May 15, 2013 | 12
When I was in graduate school I once came across a computer program that’s used to predict the activities of as yet unsynthesized drug molecules. The program is “trained” on a set of existing drug molecules with known activities (the “training set”) and is then used to predict those of an unknown set (the “test set”). In order to make learning the ropes of the program more interesting, my graduate advisor set up a friendly contest between me and a friend in the lab. We were each given a week to train the program on an existing set and find out how well we could do on the unknowns.
After a week we turned in our results. I actually did better than my friend on the existing set, but my friend did better on the test set. From a practical perspective his model had predictive value, a key property of any successful model. On the other hand my model was one that still needed some work. Being able to “predict” already existing data is not prediction, it’s explanation. Explanation is important, but a model such as mine that merely explained what was already known is an incomplete model since the value and purpose of a truly robust model is prediction. In addition, a model that merely explains can be made to fit the data by tweaking its parameters with the known experimental numbers.
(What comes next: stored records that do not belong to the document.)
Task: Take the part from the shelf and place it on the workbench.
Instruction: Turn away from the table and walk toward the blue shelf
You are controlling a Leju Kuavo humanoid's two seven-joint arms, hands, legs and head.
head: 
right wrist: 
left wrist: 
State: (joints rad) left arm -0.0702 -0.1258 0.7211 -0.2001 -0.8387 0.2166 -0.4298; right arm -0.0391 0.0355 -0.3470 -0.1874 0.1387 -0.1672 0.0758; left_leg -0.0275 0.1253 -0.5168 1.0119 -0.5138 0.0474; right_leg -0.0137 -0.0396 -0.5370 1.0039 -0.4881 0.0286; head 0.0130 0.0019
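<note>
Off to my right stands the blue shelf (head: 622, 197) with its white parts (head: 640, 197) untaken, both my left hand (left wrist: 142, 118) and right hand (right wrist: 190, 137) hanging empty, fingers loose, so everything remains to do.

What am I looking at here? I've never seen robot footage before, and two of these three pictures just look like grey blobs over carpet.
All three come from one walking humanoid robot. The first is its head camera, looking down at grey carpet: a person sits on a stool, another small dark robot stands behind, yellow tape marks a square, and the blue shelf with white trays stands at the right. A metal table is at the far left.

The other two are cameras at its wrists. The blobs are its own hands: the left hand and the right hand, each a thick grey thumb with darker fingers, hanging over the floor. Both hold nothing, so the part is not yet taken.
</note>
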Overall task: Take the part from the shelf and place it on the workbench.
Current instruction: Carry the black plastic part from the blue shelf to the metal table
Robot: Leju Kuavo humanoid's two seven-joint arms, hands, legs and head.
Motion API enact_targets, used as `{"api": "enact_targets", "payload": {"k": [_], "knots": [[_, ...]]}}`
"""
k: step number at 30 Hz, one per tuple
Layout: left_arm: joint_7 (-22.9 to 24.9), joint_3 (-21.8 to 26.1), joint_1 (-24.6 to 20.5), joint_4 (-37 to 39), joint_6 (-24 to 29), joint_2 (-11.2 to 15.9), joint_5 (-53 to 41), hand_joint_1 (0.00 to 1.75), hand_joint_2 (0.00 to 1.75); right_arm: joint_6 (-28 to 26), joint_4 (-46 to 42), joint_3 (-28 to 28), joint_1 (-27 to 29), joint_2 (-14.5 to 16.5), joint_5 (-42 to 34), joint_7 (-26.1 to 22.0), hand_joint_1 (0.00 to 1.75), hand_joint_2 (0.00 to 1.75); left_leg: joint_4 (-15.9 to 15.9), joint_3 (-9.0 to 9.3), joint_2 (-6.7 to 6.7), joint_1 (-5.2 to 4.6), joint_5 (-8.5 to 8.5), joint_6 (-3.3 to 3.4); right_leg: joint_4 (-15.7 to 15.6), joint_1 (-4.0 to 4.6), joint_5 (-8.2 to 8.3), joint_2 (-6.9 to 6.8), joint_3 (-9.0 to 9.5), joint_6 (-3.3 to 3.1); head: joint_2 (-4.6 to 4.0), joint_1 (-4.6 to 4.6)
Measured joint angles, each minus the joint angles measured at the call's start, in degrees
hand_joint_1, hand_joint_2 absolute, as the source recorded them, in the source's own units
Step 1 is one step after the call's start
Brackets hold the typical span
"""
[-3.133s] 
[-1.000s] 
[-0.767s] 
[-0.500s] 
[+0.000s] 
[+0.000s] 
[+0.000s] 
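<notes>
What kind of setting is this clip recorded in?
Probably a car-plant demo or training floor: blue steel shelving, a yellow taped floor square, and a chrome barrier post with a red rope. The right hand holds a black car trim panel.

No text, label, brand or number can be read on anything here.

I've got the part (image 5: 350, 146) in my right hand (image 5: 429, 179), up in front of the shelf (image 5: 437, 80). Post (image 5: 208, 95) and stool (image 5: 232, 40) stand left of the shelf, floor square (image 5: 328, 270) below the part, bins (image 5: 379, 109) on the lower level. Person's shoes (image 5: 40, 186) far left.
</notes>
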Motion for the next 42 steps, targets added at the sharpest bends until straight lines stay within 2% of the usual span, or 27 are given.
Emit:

These are the thoughts that went through my mind as I read a recent paper from Nature Climate Change in which climate change modelers “predicted” the last ten years of global temperature stagnation. The lack of global warming since about 2000 does not disprove everything we know about climate change; the discovery of global warming is based on much more than just computer models (Weart, 2008). But models are still an integral tool for predicting future changes, and the fact that the current stagnation was not accurately encompassed by the models did pose an inconvenient truth for climate change scientists. In the latest paper scientists from Spain and France seem to have located the reason for the failure; it seems that the models were underestimating the contribution of the oceans in acting as a sink for the heat. Heat absorption by the ocean is a long established mechanism for the cessation or slowing down of atmospheric warming but it seems that the models were not accounting for this natural variability well enough. What happens is that when human induced global warming and ocean absorption reinforce each other you get a net warming signal. However when they oppose each other then the ocean sink puts a brake on the warming, which is what we see during recent years. From what I can tell, once they bumped up the value of the parameters dealing with ocean absorption of heat they could use one particular model to reproduce the observed stagnation of temperatures.
That’s fair enough. This kind of retrospective calculation is a standard part of model building. But let’s not call it a “prediction”, it’s actually a “postdiction”. The present study indicates that models used for predicting temperature changes need some more work, especially when dealing with tightly coupled complex systems such as ocean sinks. In addition you cannot simply make these models work by tweaking the parameters; the problem with this approach is that it risks condemning the models to a narrow window of applicability beyond which they will lack the flexibility to take sudden changes into account. A robust model is one with a minimal number of parameters which does not need to be constantly tweaked to explain what has already happened and which is as general as possible. Current climate models are not useless, but in my opinion the fact that they could not prospectively predict the temperature stagnation implies that they lack robustness. They should really be seen as “work in progress”.
I can also see how such a study will negatively affect the public image of global warming. People are usually not happy with prediction after the fact, and there is little doubt that skeptics and deniers will play up the futility of climate change models based on this study to varying degrees. But this is really a problem with any models that are designed to make predictions about complex systems. The right thing to do is to honestly own up to the failures of your models and suggest modifications, and it’s only through such constant feedback that the models can be improved. The next assessment of the IPCC should clearly state this discrepancy. Georgia Tech professor Judith Curry puts the issue in context:
“The flawed assumption behind the orthodoxy was that natural variability is merely ‘noise’ superimposed on the long term trend. The natural variability has been shown over the past two decades to have a magnitude that dominates the greenhouse warming signal. It is becoming increasingly apparent that our attribution of warming since 1980 and future projections of climate change needs to consider natural internal variability as a factor of fundamental importance. I sincerely hope that the (IPCC) AR5 provides an assessment of what we know and what we don’t know and areas of disagreement, rather than trying to manufacture a consensus.”
Unfortunately this standard process of introspection and improvement is subverted when a topic like climate change becomes highly politicized. Proponents are often wary of publicizing limitations as part of a healthy process of scientific give and take for fear of retribution by denialists. The politicization of science harms both proponents and honest skeptics and we are all worse off for it.